Eine Umfrage zeigt: 35 % junger, wohlhabender US-Investoren wechseln Berater wegen fehlender Krypto-Optionen und verschieben erhebliche Vermögenswerte. Die Mehrheit plant, Krypto-Anteile zu erhöhen – digitale Assets sind essenziell im Portfolio.

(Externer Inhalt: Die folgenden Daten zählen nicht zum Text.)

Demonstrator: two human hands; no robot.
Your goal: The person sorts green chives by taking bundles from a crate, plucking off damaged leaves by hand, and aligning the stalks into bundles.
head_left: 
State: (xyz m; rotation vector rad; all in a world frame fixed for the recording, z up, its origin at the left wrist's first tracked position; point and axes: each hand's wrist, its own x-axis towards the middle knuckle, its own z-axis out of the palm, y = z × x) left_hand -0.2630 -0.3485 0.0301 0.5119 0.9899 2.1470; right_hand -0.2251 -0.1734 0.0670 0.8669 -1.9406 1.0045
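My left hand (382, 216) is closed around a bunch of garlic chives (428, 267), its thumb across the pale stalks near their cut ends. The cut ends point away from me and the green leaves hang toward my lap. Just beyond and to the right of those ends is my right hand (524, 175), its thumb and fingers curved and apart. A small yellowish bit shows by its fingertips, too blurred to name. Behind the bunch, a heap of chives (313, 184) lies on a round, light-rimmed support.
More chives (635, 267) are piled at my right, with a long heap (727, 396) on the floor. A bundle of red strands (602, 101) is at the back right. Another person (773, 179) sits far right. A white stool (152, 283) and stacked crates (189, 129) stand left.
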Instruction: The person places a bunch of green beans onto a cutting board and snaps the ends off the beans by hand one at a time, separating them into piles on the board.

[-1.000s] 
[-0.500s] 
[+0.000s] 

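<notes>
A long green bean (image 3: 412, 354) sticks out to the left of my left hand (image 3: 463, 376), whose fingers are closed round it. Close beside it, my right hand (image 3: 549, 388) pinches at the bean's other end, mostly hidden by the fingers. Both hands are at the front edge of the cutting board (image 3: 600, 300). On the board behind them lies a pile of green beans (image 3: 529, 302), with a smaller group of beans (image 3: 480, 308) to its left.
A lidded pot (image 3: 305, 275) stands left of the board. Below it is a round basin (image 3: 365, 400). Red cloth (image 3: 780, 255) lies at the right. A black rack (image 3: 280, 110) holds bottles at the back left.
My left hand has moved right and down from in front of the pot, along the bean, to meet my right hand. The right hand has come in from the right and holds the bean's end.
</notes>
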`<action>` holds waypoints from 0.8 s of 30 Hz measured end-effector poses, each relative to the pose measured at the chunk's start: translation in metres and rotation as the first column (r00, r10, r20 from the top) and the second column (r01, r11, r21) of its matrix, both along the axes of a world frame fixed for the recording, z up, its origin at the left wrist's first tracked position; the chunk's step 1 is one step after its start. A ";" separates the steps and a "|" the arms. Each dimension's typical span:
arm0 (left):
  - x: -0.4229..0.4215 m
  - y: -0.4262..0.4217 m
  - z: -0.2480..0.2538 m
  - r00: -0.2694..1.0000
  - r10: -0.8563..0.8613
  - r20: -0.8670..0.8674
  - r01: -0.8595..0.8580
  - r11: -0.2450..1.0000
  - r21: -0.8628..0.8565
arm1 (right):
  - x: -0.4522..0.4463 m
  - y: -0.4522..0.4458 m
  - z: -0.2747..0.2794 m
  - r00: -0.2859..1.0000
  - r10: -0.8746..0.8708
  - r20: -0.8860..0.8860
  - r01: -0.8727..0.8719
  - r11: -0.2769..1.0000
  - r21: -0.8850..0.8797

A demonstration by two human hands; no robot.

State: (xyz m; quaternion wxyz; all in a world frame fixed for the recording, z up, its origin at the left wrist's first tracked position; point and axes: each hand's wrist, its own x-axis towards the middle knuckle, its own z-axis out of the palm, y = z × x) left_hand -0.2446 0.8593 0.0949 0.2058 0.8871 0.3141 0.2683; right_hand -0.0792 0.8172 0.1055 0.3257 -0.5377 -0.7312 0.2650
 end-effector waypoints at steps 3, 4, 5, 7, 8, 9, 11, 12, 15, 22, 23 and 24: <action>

Eine aktuelle Umfrage von Zerohash unter 500 US-Investoren im Alter von 18 bis 40 Jahren mit einem Einkommen über 100.000 US-Dollar zeigt, dass 35 % der jungen, wohlhabenden Anleger ihren Finanzberater gewechselt haben, weil keine Kryptowährungsoptionen angeboten wurden. Die Umfrage verdeutlicht, dass der Zugang zu digitalen Assets ein entscheidender Faktor bei der Auswahl des Beraters geworden ist. Viele Investoren transferieren beträchtliche Summen – oft zwischen 250.000 und 1 Million US-Dollar – von Beratern, die keinen Zugang zu Krypto bieten. Derzeit halten 61 % dieser Anleger digitale Assets und investieren typischerweise 5 % bis 20 % ihres Portfolios in Krypto. Der Trend beschleunigt sich: 84 % der Befragten planen, ihre Krypto-Bestände im nächsten Jahr zu erhöhen, fast die Hälfte davon deutlich. Die institutionelle Akzeptanz durch große Unternehmen stärkt das Vertrauen in Krypto, und 92 % der Investoren wünschen sich Zugang zu einer größeren Auswahl digitaler Assets. Die Ergebnisse zeigen, dass Krypto mittlerweile als essenzieller Bestandteil moderner Portfoliostrategien gilt. Berater, die sich nicht anpassen, riskieren, Kunden an Plattformen mit breiterem Zugang zu digitalen Assets zu verlieren.